[Start of Attachment]

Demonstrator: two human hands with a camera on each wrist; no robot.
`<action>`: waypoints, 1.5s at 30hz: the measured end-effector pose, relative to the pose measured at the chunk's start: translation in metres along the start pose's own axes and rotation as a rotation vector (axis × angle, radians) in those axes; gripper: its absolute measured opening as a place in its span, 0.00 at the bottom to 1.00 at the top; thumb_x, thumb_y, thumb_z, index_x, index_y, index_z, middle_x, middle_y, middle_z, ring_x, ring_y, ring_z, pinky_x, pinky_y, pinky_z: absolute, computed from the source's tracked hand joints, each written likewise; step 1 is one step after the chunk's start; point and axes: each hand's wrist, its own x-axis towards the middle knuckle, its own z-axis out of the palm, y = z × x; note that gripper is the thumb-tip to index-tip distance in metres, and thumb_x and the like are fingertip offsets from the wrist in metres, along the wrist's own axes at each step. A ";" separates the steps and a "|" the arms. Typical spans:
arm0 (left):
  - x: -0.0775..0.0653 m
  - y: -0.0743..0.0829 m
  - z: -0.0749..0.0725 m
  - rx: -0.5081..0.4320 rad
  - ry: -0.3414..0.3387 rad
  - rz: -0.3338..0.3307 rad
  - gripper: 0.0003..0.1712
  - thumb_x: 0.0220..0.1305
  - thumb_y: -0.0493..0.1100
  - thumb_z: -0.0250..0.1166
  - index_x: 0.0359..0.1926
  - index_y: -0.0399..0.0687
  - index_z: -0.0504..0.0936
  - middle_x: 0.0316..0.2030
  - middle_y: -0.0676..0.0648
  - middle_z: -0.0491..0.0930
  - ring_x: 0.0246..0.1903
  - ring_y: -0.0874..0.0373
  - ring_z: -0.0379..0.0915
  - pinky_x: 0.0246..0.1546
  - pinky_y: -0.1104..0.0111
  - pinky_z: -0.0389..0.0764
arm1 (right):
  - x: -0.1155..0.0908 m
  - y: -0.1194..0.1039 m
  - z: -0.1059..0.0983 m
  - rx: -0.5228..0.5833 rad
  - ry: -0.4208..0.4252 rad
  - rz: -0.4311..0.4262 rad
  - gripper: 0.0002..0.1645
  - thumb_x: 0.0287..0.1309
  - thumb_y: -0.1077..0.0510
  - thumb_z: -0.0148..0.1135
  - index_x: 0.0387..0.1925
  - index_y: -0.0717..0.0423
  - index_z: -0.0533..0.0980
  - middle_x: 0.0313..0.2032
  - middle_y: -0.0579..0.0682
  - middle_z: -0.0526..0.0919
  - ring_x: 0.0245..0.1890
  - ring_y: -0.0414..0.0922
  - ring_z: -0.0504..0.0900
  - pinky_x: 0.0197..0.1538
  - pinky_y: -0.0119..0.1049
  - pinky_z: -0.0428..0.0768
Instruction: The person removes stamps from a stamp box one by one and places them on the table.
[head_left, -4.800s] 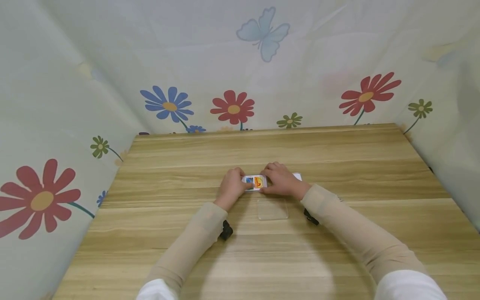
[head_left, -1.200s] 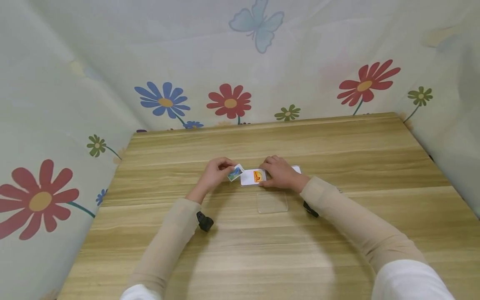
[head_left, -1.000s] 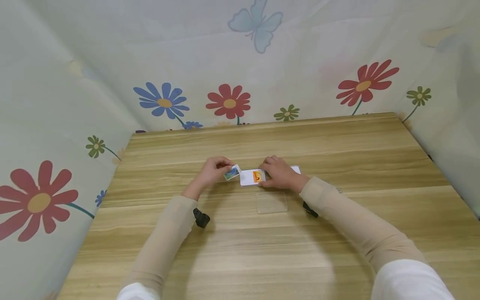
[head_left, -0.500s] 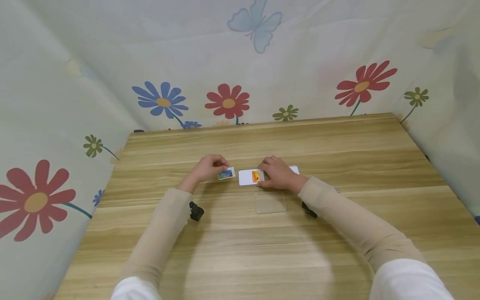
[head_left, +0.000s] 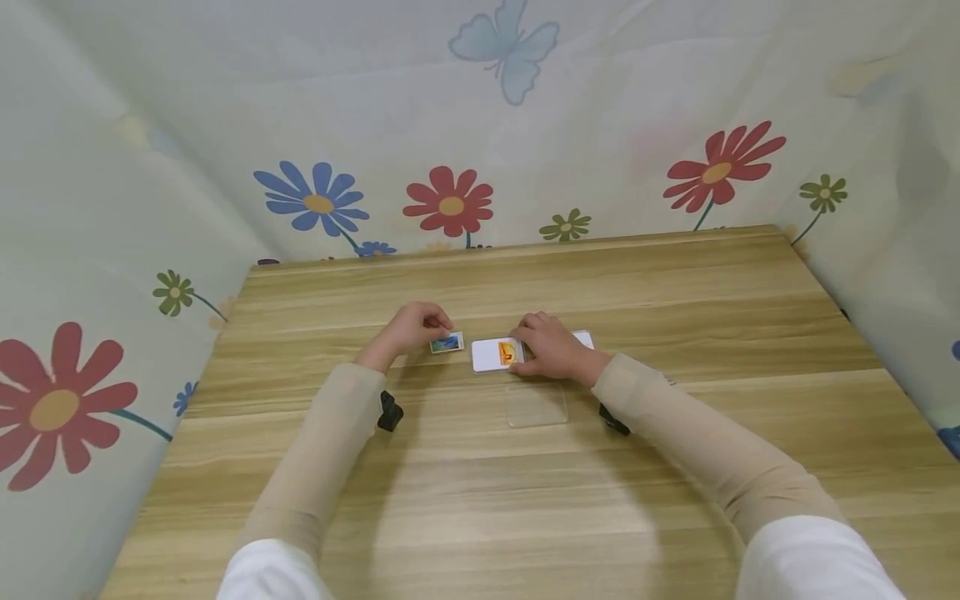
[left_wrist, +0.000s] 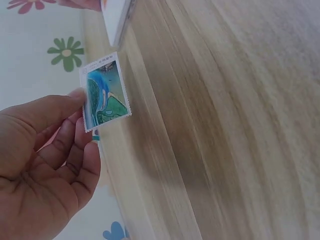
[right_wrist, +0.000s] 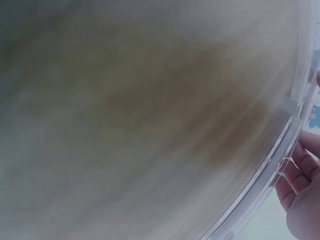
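My left hand [head_left: 411, 327] pinches a postage stamp [left_wrist: 107, 92] between thumb and fingers. The stamp has perforated white edges and a blue and green landscape. It is held left of a flat, white-backed plastic case [head_left: 485, 355], apart from it. An orange and yellow stamp [head_left: 507, 353] lies at the right end of that case. My right hand [head_left: 551, 346] grips the case's right end, thumb at the near edge and fingers at the far edge, hiding part of it. Clear plastic rims [right_wrist: 272, 162] cross the right wrist view.
A clear plastic lid [head_left: 537, 406] lies flat on the wooden table [head_left: 517, 500], nearer me than the case. A white flat piece [head_left: 583, 338] shows behind my right hand. Flower-printed curtain [head_left: 600, 108] stands around the table's back and sides.
The blue and green stamp, earlier on the case under both hands, has been lifted off and carried left by my left hand. My right hand stays on the case.
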 end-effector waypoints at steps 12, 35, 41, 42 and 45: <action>0.010 -0.003 0.008 0.048 -0.001 0.001 0.05 0.62 0.31 0.61 0.37 0.33 0.81 0.34 0.40 0.80 0.35 0.52 0.73 0.41 0.62 0.74 | -0.002 0.000 -0.002 0.000 0.022 -0.011 0.33 0.52 0.45 0.68 0.52 0.64 0.76 0.45 0.58 0.76 0.47 0.53 0.72 0.54 0.48 0.70; 0.015 -0.009 0.014 0.169 0.001 0.019 0.04 0.60 0.28 0.59 0.35 0.33 0.80 0.32 0.40 0.80 0.34 0.51 0.74 0.42 0.60 0.77 | -0.001 -0.003 -0.003 0.001 0.011 0.002 0.33 0.53 0.45 0.68 0.53 0.64 0.75 0.46 0.57 0.76 0.48 0.52 0.72 0.54 0.48 0.70; 0.015 -0.010 0.019 0.167 0.001 0.022 0.04 0.60 0.28 0.59 0.36 0.33 0.80 0.33 0.39 0.80 0.35 0.50 0.75 0.42 0.60 0.77 | -0.003 -0.001 0.000 0.006 -0.004 0.013 0.33 0.52 0.44 0.68 0.53 0.63 0.75 0.46 0.57 0.76 0.48 0.52 0.71 0.55 0.47 0.69; 0.015 -0.010 0.019 0.166 0.001 0.016 0.04 0.60 0.28 0.59 0.36 0.33 0.80 0.33 0.39 0.80 0.35 0.50 0.75 0.43 0.60 0.77 | -0.003 -0.001 0.000 0.008 -0.005 0.014 0.33 0.53 0.44 0.67 0.53 0.63 0.75 0.47 0.57 0.76 0.48 0.52 0.71 0.55 0.47 0.69; 0.015 -0.012 0.018 0.169 0.005 0.015 0.04 0.60 0.28 0.59 0.36 0.33 0.80 0.33 0.39 0.80 0.35 0.50 0.75 0.43 0.60 0.77 | -0.002 -0.002 0.000 0.012 -0.003 0.016 0.33 0.52 0.45 0.68 0.53 0.63 0.75 0.46 0.57 0.76 0.47 0.51 0.71 0.54 0.46 0.70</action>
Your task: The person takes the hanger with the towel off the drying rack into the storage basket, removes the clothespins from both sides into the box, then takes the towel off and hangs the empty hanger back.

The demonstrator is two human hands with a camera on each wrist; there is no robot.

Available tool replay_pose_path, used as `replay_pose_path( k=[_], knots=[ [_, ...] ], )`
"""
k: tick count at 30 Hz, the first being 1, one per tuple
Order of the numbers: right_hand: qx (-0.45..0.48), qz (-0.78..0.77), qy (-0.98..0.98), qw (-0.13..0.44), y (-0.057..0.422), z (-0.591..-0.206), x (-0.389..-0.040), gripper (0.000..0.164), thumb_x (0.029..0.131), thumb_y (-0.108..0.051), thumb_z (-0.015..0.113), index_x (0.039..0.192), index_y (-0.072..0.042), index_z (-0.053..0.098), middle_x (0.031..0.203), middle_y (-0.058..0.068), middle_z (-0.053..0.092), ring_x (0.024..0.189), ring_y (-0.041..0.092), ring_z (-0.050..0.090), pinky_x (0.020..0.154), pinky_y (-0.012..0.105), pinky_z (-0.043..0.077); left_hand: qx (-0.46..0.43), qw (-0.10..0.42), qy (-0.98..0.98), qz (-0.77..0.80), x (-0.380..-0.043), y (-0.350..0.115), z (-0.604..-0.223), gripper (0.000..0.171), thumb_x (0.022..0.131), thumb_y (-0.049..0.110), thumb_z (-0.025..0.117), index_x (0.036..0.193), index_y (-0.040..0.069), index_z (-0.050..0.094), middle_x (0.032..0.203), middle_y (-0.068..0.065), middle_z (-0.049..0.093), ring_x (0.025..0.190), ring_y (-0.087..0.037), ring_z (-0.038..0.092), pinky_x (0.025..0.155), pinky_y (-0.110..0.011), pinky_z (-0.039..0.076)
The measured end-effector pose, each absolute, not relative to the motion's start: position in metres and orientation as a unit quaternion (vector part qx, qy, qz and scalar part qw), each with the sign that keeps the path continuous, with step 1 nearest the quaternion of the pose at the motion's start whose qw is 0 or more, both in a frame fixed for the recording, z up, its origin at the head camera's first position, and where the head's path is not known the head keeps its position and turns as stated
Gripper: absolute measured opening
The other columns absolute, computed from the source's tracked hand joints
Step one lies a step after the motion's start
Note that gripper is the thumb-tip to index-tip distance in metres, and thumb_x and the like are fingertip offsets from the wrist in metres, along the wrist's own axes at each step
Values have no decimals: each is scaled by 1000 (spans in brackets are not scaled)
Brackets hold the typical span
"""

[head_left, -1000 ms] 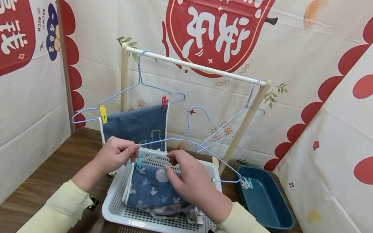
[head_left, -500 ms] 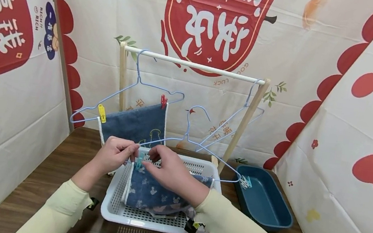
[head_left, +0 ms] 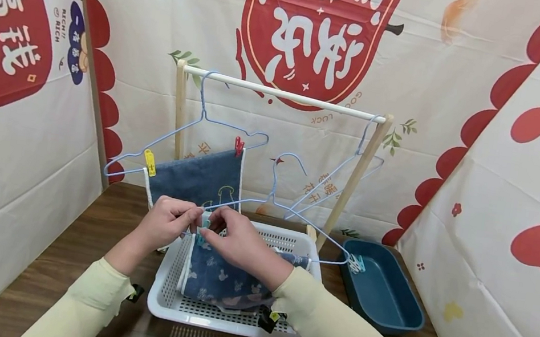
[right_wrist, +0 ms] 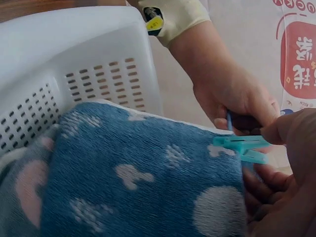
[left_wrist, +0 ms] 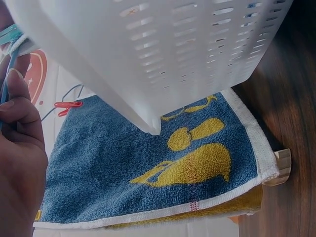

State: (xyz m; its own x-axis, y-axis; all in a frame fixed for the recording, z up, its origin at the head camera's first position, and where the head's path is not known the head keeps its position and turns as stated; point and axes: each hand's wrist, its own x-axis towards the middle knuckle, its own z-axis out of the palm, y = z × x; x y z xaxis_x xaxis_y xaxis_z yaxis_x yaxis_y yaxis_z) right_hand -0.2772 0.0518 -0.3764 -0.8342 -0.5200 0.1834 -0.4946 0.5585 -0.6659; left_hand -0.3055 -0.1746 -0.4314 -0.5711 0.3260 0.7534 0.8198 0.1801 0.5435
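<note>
My left hand (head_left: pixel 165 228) grips the left end of a blue wire hanger (head_left: pixel 311 225), held over the white basket. Folded over the hanger's lower bar is a blue towel (head_left: pixel 218 279) with pale animal shapes. A teal clothespin (right_wrist: pixel 242 143) sits on the towel's corner, beside the left fingers. Thumb and fingers of my right hand (head_left: pixel 243 245) pinch the clothespin's handle ends, as the right wrist view shows. In the left wrist view, the left hand (left_wrist: pixel 22 128) curls at the wire, its fingertips partly cut off by the frame.
Behind the basket (head_left: pixel 227 326) stands a wooden rack (head_left: pixel 280 93). On it, one hanger bears a dark blue towel (head_left: pixel 191 177) held by yellow (head_left: pixel 149 163) and red (head_left: pixel 239 147) clothespins. Another hanger (head_left: pixel 324 185) hangs at right. A dark teal tray (head_left: pixel 387 294) holds several clothespins (head_left: pixel 356 264).
My right hand has moved left along the towel to the teal clothespin and now pinches it. The left hand keeps its grip on the hanger in the same place.
</note>
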Motion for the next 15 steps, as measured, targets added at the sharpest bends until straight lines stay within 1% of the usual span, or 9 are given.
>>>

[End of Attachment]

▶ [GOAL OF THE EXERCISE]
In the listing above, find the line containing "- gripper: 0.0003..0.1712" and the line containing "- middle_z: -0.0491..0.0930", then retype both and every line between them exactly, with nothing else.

▶ [FINAL ANSWER]
  - gripper: 0.0003..0.1712
  - thumb_x: 0.0220..0.1305
  - thumb_y: -0.0493..0.1100
  - thumb_z: -0.0250..0.1166
  - index_x: 0.0359..0.1926
  - index_y: -0.0399..0.0687
  - index_z: -0.0504..0.0936
  - middle_x: 0.0316..0.2030
  - middle_y: -0.0676..0.0648
  - middle_z: -0.0491..0.0930

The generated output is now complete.